Clinical Evaluation of Advanced Prostate Cancer Treated with LH-RH Analogue
謝德生(Teh-Sheng Hsieh)；陳淳(Jun Chen)；蔡崇璋(Tsong-Chang Tsai)；陳奕文(Yi-Wen Chen)
buserelin ； hormone therapy ； prostate cancer
|Volume or Term/Year and Month of Publication||
2卷3期（1991 / 09 / 01）
531 - 535
傳統上，末期前列腺癌主要以雌激素來抑制癌細胞之生長，但其副作用非常大，尤其前列腺癌病患多為高齡，雌激素之心血管副作用，常有致命之危險。若以睪丸切除術做為內分泌療法，則對病人的心理傷害極大。因此，我們引用新的性激素分泌表(LH-RH)之同質物 buserelin於臨床研究，從1987年2月起，應用於13位D2 期前列腺癌病患，平均追蹤期為20.7個月，年齡為63至83歲。使用方法為前一週使用，cyproteron acetate，並持續使用五週，第二週起使用buserelin皮下注射一週，繼之以buserelin鼻噴劑持續治療。病人以臨床症狀、體動、活動力、肛診、血液生化學、血球計數、前最腺酸性磷酸酶、前列腺特異抗原、血中睪固酮、經直腸超音波、靜脈腎盂攝影、骨同位素掃及電腦斷層掃描來做追踨檢查及療效評估之依據。結果顯示，所有病人於治療後兩週血中睪固酮含量皆達到去勢之水準。臨床症狀方面38.5%病人有改善，23%病人持穩，38.5%病人症狀惡化。而在初治療一週間，並無因為短暫之睪固酮反彈升高而有病症惡化之現象。副作用方面，有2位病人主訴性無能，一位臉部泛紅。4位病人在治療期間死亡。生化及血球計數皆無變化。 因此，我們認為buserelin可用以代替睪丸切除來治療末期前列腺癌病患，使病人血中睪固酮含量達於去勢之水準，而少有其他內分泌療法之副作用。

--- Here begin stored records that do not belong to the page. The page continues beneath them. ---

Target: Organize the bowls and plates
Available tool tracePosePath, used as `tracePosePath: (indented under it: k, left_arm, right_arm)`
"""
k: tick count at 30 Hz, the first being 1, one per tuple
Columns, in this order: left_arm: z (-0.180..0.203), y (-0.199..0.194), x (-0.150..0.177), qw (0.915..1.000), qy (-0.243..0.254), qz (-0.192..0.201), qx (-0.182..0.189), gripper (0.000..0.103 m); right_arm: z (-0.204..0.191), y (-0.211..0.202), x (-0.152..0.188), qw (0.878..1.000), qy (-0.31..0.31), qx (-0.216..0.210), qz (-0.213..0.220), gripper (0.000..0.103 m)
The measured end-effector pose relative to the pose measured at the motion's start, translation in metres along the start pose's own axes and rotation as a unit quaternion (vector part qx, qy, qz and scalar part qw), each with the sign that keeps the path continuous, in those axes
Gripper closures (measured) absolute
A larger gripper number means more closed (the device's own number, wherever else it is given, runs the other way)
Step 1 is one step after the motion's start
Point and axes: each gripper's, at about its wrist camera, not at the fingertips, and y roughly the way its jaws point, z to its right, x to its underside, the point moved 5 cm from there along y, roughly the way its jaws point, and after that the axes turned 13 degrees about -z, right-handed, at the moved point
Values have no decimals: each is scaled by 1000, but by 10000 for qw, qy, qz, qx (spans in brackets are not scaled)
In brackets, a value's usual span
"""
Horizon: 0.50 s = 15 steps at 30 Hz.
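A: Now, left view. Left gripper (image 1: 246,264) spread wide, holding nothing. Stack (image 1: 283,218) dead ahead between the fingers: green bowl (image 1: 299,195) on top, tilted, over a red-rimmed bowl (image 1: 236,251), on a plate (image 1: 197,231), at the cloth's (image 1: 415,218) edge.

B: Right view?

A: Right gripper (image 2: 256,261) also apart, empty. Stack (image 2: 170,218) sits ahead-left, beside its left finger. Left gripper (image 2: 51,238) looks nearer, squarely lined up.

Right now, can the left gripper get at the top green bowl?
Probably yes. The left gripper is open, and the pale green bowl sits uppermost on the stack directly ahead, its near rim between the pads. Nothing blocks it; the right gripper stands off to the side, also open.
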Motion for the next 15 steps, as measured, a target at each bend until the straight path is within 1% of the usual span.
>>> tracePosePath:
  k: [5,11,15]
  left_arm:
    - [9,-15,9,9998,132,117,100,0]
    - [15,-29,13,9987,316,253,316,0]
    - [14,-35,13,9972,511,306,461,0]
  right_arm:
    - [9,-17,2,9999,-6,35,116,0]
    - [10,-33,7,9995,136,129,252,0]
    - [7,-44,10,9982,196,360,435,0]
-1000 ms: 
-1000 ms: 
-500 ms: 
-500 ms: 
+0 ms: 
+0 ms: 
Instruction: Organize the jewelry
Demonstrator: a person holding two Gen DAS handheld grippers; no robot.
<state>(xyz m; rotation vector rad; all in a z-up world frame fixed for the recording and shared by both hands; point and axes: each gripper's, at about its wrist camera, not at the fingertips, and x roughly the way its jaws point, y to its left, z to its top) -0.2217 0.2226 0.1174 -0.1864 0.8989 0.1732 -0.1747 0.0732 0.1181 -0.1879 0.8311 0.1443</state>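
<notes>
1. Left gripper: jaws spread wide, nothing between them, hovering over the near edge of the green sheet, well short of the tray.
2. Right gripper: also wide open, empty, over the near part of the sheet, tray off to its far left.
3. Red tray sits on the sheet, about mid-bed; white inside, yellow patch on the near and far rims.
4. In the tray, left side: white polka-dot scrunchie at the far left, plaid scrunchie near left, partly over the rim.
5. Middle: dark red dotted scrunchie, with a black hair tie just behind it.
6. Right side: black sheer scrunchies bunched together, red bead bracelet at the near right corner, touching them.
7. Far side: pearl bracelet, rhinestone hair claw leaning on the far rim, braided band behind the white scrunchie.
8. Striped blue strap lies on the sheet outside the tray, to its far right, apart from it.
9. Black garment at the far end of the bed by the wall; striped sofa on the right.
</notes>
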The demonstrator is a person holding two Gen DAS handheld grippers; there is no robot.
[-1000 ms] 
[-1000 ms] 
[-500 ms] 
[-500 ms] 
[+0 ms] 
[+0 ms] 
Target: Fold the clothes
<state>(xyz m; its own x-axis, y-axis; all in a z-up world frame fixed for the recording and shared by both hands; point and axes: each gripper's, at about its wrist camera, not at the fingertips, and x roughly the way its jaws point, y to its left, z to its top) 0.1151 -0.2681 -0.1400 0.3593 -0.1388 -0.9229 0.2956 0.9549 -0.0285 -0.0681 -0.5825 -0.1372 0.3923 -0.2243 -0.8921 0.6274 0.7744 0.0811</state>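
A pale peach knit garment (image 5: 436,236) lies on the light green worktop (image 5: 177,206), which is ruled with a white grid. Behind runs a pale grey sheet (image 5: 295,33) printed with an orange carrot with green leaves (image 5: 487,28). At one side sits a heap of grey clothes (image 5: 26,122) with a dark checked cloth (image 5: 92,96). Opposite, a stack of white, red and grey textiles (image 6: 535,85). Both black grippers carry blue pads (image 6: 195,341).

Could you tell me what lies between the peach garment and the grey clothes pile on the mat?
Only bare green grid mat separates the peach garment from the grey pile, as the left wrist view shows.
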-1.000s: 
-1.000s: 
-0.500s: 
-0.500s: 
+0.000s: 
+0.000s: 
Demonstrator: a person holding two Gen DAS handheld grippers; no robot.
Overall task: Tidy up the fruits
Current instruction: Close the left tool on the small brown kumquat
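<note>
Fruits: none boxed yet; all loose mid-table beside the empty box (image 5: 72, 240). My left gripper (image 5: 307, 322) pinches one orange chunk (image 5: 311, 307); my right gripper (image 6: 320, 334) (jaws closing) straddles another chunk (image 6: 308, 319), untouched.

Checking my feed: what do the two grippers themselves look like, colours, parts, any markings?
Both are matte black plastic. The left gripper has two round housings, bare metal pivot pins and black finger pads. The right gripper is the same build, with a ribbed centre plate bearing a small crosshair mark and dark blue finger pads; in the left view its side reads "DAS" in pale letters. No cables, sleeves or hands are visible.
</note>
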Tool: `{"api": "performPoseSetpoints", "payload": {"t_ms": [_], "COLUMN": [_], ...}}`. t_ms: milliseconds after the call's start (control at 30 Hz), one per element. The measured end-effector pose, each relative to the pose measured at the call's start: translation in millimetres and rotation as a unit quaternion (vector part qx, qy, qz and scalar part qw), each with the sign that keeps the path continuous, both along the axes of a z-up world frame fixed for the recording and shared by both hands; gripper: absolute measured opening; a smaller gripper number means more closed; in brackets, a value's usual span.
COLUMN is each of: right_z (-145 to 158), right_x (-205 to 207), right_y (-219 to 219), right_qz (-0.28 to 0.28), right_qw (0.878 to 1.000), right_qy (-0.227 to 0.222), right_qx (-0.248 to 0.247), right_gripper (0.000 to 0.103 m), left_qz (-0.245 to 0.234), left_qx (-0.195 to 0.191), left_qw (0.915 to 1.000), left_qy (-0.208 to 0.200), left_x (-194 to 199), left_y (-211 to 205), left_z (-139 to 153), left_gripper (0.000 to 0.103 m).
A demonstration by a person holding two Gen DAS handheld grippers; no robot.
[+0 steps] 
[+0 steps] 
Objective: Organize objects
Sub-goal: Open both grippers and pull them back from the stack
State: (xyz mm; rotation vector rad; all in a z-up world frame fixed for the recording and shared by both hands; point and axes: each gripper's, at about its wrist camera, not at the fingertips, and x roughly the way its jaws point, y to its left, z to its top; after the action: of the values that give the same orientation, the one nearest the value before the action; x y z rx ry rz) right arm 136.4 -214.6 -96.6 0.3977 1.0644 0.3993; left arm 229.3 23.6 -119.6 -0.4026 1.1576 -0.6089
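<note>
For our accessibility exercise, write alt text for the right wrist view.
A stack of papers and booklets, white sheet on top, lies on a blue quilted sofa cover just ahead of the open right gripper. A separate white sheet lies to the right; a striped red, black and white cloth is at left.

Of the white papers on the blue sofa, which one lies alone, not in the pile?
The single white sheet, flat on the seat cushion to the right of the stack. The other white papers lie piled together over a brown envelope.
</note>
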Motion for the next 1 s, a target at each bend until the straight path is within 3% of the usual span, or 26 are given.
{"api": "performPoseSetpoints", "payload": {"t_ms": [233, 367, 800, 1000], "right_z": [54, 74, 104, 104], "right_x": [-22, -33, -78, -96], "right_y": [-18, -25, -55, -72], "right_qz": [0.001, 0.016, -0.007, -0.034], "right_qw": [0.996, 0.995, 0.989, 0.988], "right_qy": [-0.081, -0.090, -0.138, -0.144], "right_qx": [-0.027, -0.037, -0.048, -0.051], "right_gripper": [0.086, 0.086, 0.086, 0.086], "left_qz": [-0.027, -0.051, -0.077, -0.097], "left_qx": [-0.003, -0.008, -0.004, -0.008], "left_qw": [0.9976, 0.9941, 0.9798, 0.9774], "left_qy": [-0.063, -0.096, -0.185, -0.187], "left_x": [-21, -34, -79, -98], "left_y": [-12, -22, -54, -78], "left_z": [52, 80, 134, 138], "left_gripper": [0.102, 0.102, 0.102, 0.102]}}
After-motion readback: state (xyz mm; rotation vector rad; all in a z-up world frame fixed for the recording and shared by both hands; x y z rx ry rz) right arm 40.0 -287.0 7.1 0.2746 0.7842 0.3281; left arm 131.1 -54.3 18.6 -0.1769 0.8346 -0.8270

Since traditional estrogen therapy for prostate cancer may cause dangerous cardiovascular side effects and orchievtomy has psychological impacts to the patients, we investigated the newly introduced LH-RH analogue to know the clinical effects and adverse reactions in this study. Thireteen patiens of advanced prostate cancer were treated with the LH-RH analogue, Buserelin ([D-Ser-Ser(t-Bu)]6-LH-RH nonapeptide ethylamide), since February 1987. Mean follow up period was 20.7 months, ranged from 5to 36 months. The age of patients were 63ti 83 year-old. Cyproterone acetate 50 mg thrice a day were given one week before Buserelin therapy, and continued for another 4 weeks. Buserelin was given with 500mcg subctuanecous in jevtion thric a day for one week and 200mcg nasal spray 6 times a day thereafter. The patients were followed up with clinical symptoms, body weight, physical status, rectal palpation, blood chemistry, hemogram, prostate acid phosphatase (PAP), prostate specific antigen(PSA) and hormone study every month , transrectal sonography of prostate , chest x-ray every 3 months, and intravenous pyelography, bone scan , CT scan every 6 months. Clinical response was evaluated with National Prostatic Cancer Project (NPCP) criteria. All Patients achieved castration level of testosterone in two weeks after Buserelin treatment, and maintaind the level thereafter. Five patients (38.5%) responsed to Buserelin therapy, three (23%) were stationary, and Five (38.5%) non-responsed clinically. There was no disease flare up during initiation of Buserelin therapy. Two patients complained of loss of libido and even impotence, and one had facial hot flashes. Four patients died during follow up period. One of them died of congested heart failure, and the other 3 patients were died of cancer metastasis. There is no specific change of liver funcion, renal function and hemogram before and after treament. Thus buserelin is a safe alternative hormone treatment of prostatic cancer to achieve castration level of testosterone without psychological distress.